Greg moved on the grass, digging in his elbows—he claimed he had learned that from his oldest brother, before he was shipped off to Vietnam—and I went to his side, doing the same. My heart was racing along and the grass felt cool against my legs, but I also remember being excited that we were doing something scary.

It was hard to see inside the mesh screen. The lights inside were bright and I saw wooden shelves, and beams, and piping, and that was about it. I whispered to Greg, “So what do you think he’s doing down there?” and Sam answered for his friend, saying, “Potions and spells. That’s what I think. Potions and spells.”

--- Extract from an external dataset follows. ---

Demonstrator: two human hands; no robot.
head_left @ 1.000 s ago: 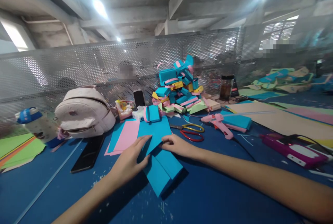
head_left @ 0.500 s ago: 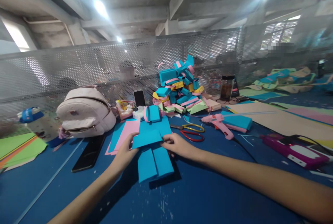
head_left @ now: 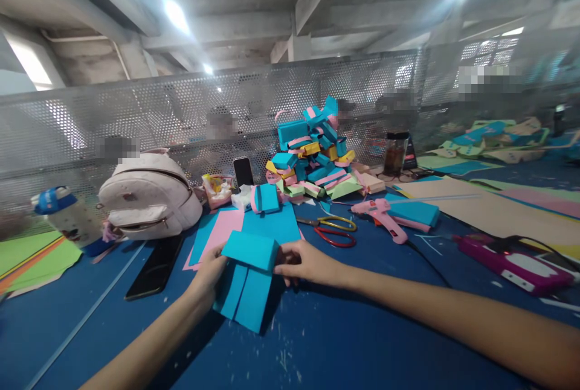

Then all of the lights in the cellar suddenly went off, and I almost ran away, and then I really, really wanted to run away, when a deep, ghostly voice called up from the dark cellar, “Who dares come to my home uninvited?”

Greg called back, “You know who we are… what are you doing down there anyway?”

A cackling laugh came out that made me whimper—though later, as a teenager, I heard the laugh again and knew Henry Lee was doing a lousy imitation of Bela Lugosi—and he said, “My spells, my magic, to do terrible things to snoopy kids.”

I wanted to leave and even Sam and Tony were slowly sliding back on the grass, but Greg bravely—or stupidly—called out, “We don’t believe you, old man! You ain’t no warlock!”

“Come closer,” he murmured near the basement window, “and I’ll show you what kind of warlock I am!”

I don’t know if Greg was being stupid again, or was trying to show off to us younger kids, but he crawled up and said, “Here I am, old man!”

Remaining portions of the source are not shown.